Clinical studies with CE-inhibitors in diabetes
- PMID: 2202631
Clinical studies with CE-inhibitors in diabetes
Abstract
Early antihypertensive intervention in diabetes often means intervention in a cluster of cardiovascular risk factors including glucose intolerance per se, hyperlipidemia, obesity and hypertension, which are not just coexistent but may be causally linked together by the resistance of peripheral tissues to the action of insulin. Blood pressure lowering treatment should therefore be metabolically neutral in order to avoid aggravation of this risk factor syndrome. Clinical studies applying CE-inhibitors in type II diabetes are critically reviewed under this aspect.

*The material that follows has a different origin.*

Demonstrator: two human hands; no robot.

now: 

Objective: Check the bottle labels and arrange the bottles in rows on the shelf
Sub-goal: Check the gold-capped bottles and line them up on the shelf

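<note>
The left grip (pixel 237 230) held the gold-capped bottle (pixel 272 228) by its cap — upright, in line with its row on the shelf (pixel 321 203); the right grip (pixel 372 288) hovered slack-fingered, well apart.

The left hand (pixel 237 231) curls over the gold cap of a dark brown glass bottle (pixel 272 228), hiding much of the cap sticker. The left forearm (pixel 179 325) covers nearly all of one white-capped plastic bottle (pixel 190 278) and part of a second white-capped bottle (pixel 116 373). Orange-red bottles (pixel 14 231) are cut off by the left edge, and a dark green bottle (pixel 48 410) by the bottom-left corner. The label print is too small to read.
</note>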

The majority of the available studies in type II diabetes report a reduction of insulin resistance and a marginal improvement of metabolic control. The order of magnitude in HbA1 reduction is nearly 10% of the glycosylated haemoglobin, reduction of fasting and postprandial blood glucose approximates 1 mmol/l. From a more extended view, considering essential hypertension as insulin resistant and thus possibly "prediabetic" state, this marginal metabolic effect gets further support from recent studies in essential hypertension consistently reporting an improvement of metabolic parameters of similar magnitude. This might become a central argument in the discussion about individualized and metabolically neutral antihypertensive treatment in essential hypertension.